Mechanisms of Foreign Body Giant Cell Formation in Response to Implantable Biomaterials

Abstract

Long term function of implantable biomaterials are determined by their integration with the host's body. Immune reactions against these implants could impair the function and integration of the implants. Some biomaterial-based implants lead to macrophage fusion and the formation of multinucleated giant cells, also known as foreign body giant cells (FBGCs). FBGCs may compromise the biomaterial performance and may lead to implant rejection and adverse events in some cases. Despite their critical role in response to implants, there is a limited understanding of cellular and molecular mechanisms involved in forming FBGCs. Here, we focused on better understanding the steps and mechanisms triggering macrophage fusion and FBGCs formation, specifically in response to biomaterials. These steps included macrophage adhesion to the biomaterial surface, fusion competency, mechanosensing and mechanotransduction-mediated migration, and the final fusion. We also described some of the key biomarkers and biomolecules involved in these steps. Understanding these steps on a molecular level would lead to enhance biomaterials design and improve their function in the context of cell transplantation, tissue engineering, and drug delivery.

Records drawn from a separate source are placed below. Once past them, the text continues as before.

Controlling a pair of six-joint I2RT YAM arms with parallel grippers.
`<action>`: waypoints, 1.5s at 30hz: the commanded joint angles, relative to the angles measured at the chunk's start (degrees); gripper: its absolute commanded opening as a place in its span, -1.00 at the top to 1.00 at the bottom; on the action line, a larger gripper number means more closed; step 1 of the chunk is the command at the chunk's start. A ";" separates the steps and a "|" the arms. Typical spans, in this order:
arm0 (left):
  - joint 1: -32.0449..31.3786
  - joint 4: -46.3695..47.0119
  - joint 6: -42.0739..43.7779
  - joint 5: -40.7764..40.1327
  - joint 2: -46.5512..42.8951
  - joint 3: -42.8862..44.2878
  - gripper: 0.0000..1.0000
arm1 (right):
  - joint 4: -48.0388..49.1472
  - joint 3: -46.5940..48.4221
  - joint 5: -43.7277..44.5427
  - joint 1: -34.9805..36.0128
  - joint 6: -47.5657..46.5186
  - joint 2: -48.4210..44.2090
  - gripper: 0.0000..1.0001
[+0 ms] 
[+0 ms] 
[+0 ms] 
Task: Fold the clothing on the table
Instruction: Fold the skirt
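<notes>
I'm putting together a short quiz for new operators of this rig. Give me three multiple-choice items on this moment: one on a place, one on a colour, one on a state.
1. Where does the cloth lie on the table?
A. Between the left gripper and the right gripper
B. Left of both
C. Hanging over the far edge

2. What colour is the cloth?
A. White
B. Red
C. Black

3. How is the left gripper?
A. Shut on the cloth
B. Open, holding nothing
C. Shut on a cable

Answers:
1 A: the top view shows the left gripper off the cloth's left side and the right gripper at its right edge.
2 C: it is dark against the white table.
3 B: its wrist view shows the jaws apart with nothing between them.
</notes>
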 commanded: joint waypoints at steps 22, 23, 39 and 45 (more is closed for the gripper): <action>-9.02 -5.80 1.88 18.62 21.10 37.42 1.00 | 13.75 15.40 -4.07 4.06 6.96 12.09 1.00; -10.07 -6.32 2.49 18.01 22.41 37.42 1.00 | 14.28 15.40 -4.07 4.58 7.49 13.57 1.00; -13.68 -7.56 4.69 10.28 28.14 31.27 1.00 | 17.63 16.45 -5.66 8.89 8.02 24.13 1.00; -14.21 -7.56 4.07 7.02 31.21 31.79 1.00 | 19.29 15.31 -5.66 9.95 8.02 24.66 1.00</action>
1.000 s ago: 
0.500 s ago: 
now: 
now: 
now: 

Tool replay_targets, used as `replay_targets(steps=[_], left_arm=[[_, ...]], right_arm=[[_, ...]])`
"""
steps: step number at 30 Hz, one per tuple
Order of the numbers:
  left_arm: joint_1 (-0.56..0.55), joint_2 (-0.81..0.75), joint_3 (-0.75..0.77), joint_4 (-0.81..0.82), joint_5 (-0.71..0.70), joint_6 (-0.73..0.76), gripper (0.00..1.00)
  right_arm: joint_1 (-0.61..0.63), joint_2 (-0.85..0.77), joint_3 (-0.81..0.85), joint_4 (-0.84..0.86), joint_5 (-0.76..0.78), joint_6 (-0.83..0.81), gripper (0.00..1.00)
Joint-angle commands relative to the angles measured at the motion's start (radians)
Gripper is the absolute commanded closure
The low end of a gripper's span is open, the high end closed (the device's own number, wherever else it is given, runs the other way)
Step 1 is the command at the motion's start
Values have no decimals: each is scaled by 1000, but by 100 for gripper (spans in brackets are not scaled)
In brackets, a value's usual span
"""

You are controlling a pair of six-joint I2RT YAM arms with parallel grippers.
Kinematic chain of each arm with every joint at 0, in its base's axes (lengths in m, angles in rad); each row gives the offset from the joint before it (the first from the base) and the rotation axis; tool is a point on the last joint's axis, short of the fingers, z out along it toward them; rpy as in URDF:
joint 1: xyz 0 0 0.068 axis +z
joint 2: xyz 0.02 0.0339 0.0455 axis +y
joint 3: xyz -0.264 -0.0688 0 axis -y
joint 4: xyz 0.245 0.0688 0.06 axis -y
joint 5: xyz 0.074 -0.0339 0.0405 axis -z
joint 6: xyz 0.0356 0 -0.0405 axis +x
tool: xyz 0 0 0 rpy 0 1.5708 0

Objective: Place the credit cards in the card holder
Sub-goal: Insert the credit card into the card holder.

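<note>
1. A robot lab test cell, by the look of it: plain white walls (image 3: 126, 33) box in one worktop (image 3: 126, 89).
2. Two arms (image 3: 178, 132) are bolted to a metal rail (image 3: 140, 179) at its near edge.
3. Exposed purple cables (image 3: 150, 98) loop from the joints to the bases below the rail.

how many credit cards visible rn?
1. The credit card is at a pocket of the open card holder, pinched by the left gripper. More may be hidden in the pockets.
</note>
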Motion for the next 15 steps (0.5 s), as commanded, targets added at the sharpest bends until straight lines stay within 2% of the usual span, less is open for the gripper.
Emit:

Keywords: actin cytoskeleton; biomaterials; foreign body giant cells (FBGCs); immune response; macrophages fusion; mechanotransduction.

Figure 1

Schematic representation of the histopathological features of multinucleated giant cell subtypes. Examples of histological giant cells micrographs are provided, representing the cellular response within the subcutaneous implantation sites of biomaterials. (a) Foreign body giant cells with heterogeneously distributed nuclei (black arrows) within the implantation site of a bone replacement material (*) on day 15. (b) Foreign body giant cells with heterogeneously distributed nuclei (black arrows) within the implantation site of silk fibroin (*) on day 60. (c) Foreign body giant cells with heterogeneously distributed nuclei (black arrows) within the implantation bed of expanded polytetrafluoroethylene (*) on day 60. (d) Langerhans’-like giant cells with peripherally oriented nuclei in a circle (black arrow) within the implantation site of a bone replacement material (*) on day 10. (e) Langerhans’-like giant cells with peripherally oriented nuclei (black arrow) within the implantation bed of silk fibroin (*) on day 15. (f) Langerhans’-like MNGCs with peripherally oriented nuclei in a circle (black arrow) within the implantation bed of expanded polytetrafluoroethylene (*) on day 30. All histological stains are hematoxylin and eosin with 400× magnification. Reed–Sternberg cells are found in malignant tumors, such as Hodgkin’s lymphoma, and have two nuclei. In addition, giant cell bone tumors have evenly distributed nuclei within the cytoplasm. The figure is adapted under creative common license from reference [6].

Figure 2

Actin cytoskeleton architecture of a migrating cell. Cell migration is associated with the protrusions emerging at the leading edge of the cell called lamellipodia, filopodia, and podosome/invadopodia. However, first, nascent adhesions (blue spheres) are formed in the lamellipodia of motile cells. While the formed diffraction-limited nascent can either disassemble (white spheres), if the biomaterial surface does not support cell adhesion, or elongated at the lamellipodia–lamella interface, if the biomaterial surface support cell adhesion. Nascent adhesions elongation is associated with the actin filament bundles, stabilizing the adhesion formation through actomyosin-induced contractility, and increasing the adhesion size which in turn lead to the adhesion maturation to the focal complex (green spheres), located at the transition zone, and focal adhesion (brown spheres), located at the leading edge of the lamella.

Figure 3

Organization of molecular connections mediating linkages between actin cytoskeleton and transmembrane adhesion receptors, integrins, at the cell–ECM adhesion sites.

Figure 4

Schematic of force induction through Myosin II and adhesion maturation. Actomyosin, which consist of actin filaments and myosin, exerts myosin II-related tension on actin filaments giving rise to backward flow of actin filaments. Then, talin molecules and, subsequently, integrins are stretched, providing binding sites for vinculin. Vinculin binding to both integrin and talin strengthens the linkage between integrin and talin and acts as an anchor for the actin cytoskeleton to the adhesion sites. Additionally, filamin and α-actinin are actively involved in actin-bundling and cross-linking. Meanwhile, new actin monomers are incorporated at the end of pre-existing actin filaments to continue VASP-dependent polymerization of the actin filaments. In the weak adhesions, exerted forces along with actin polymerization lead to the rapid retrograde flow without leading-edge protrusion and transmitting traction force on the ECM. While in the strong adhesion, the generated forces are transmitted to the ECM resulting in leading-edge protrusion and, subsequently, cell mobility. Paxillin, which is co-localized with talin head, is phosphorylated during high traction forces. Ca²⁺ channel is actively involved in creating fusion pore.